Exercise: Repeat the following lines exactly and nothing else: the line containing "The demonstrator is" and each line after it through the end of the listing.

Exercise data:
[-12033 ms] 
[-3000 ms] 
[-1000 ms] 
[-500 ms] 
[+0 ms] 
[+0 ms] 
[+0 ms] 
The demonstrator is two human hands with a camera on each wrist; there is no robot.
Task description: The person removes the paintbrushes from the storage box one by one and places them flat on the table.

Result for this task:
The demonstrator is two human hands with a camera on each wrist; there is no robot.
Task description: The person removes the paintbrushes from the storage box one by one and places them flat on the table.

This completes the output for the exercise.